*ASSIGNMENT*
In the records that follow, count each line where the string "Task" occurs. Provide the total and no other text.

(Extracted records)
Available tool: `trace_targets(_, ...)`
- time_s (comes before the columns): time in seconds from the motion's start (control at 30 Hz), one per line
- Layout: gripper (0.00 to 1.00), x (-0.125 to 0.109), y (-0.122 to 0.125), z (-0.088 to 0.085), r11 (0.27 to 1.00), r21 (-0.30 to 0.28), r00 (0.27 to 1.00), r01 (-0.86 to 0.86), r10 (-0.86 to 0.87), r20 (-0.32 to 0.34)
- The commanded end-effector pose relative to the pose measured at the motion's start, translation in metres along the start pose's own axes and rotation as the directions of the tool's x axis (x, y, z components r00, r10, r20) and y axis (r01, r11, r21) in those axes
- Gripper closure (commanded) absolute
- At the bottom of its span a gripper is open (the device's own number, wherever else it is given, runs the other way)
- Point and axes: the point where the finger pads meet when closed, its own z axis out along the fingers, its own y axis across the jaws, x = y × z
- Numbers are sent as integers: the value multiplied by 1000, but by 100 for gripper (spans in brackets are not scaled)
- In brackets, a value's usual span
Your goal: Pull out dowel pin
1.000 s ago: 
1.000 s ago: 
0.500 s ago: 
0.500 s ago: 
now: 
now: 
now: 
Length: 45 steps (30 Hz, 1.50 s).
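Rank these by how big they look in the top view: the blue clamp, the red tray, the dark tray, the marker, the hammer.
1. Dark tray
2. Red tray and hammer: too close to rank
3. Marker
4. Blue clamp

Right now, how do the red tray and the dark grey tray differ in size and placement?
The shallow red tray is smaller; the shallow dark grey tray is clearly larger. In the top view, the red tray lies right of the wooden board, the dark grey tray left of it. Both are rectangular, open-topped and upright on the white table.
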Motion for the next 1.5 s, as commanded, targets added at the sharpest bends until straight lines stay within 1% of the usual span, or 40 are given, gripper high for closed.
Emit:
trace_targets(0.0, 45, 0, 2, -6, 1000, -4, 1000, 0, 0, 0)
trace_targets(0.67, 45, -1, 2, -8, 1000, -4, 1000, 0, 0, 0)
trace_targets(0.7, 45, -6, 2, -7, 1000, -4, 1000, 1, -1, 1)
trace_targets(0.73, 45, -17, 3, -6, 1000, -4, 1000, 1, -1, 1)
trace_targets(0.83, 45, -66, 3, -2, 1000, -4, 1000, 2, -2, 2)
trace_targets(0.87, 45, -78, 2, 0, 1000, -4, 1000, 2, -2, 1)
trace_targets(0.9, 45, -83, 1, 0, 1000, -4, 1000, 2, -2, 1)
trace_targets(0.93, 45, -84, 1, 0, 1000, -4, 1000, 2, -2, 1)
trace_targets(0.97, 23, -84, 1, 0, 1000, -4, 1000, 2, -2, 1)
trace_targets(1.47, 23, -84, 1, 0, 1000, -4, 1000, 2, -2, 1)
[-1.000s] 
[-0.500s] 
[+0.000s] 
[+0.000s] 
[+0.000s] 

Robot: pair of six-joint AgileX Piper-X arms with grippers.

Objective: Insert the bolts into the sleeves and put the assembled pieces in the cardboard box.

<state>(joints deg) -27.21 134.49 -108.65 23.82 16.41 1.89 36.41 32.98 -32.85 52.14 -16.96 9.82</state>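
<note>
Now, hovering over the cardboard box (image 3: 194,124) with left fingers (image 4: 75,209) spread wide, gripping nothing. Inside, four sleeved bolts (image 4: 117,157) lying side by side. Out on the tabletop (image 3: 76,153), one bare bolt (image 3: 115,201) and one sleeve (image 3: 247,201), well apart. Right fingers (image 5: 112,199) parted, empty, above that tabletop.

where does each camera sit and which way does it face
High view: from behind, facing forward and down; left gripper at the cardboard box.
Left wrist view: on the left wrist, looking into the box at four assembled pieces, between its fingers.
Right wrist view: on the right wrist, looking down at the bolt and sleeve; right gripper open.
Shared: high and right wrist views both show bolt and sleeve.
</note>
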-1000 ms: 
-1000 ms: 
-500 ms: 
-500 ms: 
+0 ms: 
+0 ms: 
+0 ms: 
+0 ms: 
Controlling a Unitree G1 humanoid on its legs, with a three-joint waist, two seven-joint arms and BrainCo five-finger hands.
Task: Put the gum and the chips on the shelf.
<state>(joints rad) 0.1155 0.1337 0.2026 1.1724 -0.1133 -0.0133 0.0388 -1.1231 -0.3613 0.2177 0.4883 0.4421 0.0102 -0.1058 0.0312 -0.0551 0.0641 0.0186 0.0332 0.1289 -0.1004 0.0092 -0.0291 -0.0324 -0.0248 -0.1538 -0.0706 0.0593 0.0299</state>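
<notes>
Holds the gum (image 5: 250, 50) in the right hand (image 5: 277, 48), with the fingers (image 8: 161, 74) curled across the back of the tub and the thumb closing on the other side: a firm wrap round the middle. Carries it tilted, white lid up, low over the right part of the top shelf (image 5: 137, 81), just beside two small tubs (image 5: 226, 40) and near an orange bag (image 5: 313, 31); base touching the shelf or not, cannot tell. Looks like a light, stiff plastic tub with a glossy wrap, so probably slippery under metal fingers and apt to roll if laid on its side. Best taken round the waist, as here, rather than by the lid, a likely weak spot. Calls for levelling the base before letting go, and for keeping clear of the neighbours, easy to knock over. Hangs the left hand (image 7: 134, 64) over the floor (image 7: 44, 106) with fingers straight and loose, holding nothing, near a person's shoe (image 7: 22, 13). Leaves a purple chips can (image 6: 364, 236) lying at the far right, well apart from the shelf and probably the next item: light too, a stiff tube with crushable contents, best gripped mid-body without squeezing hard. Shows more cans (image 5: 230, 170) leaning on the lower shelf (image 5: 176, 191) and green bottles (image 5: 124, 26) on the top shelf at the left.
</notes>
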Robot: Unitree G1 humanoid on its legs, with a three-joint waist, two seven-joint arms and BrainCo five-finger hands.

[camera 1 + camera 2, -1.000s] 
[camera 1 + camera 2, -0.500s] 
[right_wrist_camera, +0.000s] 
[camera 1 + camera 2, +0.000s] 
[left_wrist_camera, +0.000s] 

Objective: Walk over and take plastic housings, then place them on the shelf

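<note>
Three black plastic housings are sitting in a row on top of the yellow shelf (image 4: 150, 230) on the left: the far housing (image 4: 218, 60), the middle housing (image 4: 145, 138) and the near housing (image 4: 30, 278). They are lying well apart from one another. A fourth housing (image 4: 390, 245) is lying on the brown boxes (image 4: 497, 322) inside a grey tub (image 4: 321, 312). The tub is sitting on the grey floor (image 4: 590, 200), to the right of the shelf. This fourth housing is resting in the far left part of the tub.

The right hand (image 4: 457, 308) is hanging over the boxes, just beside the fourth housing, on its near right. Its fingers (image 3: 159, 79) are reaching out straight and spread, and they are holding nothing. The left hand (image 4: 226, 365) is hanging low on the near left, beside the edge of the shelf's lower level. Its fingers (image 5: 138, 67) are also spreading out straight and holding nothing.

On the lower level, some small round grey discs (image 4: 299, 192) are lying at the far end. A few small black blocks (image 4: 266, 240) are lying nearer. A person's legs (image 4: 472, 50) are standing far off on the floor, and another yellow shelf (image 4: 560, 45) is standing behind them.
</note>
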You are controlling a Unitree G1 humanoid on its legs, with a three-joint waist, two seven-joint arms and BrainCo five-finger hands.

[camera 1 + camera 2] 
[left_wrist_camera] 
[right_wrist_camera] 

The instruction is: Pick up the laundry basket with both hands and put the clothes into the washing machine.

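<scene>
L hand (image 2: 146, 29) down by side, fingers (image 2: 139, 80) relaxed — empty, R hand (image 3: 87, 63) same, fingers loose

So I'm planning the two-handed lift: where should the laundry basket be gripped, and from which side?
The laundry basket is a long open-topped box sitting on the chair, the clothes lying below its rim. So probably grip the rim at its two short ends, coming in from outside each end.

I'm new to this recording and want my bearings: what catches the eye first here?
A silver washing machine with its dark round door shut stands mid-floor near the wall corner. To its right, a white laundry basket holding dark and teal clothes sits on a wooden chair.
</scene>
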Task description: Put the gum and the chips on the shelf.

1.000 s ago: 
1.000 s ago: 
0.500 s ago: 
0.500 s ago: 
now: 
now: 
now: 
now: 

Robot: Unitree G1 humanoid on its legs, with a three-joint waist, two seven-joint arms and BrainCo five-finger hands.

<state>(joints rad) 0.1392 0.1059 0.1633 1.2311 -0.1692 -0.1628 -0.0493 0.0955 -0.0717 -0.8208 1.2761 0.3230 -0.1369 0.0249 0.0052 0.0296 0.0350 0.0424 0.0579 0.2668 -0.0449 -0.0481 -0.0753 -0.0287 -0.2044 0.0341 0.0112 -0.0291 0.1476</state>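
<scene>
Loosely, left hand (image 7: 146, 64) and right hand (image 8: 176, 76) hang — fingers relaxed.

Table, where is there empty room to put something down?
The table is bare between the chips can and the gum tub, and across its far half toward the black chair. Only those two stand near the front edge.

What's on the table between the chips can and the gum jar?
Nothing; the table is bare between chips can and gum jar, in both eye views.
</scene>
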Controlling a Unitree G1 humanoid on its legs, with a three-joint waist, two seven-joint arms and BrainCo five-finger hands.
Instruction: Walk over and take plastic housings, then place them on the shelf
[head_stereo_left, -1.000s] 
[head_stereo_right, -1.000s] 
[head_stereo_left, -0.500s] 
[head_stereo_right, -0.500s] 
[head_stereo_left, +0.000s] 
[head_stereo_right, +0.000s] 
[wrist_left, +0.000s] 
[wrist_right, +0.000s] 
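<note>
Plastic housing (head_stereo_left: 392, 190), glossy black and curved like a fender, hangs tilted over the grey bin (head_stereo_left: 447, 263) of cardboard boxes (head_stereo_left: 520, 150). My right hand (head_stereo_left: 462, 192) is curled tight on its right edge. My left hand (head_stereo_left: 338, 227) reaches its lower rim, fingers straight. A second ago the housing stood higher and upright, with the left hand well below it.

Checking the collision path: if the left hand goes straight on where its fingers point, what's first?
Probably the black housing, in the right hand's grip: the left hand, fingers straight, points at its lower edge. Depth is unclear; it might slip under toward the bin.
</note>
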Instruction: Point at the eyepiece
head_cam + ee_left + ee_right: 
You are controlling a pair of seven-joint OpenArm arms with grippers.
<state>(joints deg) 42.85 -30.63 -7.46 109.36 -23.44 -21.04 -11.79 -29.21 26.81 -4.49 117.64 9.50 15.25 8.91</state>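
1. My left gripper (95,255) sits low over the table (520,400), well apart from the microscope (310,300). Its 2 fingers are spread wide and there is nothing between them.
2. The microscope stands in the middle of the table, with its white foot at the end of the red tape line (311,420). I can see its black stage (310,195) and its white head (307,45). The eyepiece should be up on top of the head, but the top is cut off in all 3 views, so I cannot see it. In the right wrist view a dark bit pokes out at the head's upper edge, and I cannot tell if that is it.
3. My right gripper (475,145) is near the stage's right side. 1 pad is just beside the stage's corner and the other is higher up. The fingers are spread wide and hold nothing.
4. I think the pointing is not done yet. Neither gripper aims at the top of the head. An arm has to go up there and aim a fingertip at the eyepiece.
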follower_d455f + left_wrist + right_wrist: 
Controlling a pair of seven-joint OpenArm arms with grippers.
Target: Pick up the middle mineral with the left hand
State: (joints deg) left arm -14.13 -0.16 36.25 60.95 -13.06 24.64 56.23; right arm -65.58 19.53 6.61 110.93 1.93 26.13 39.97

*OUTPUT BELOW*
2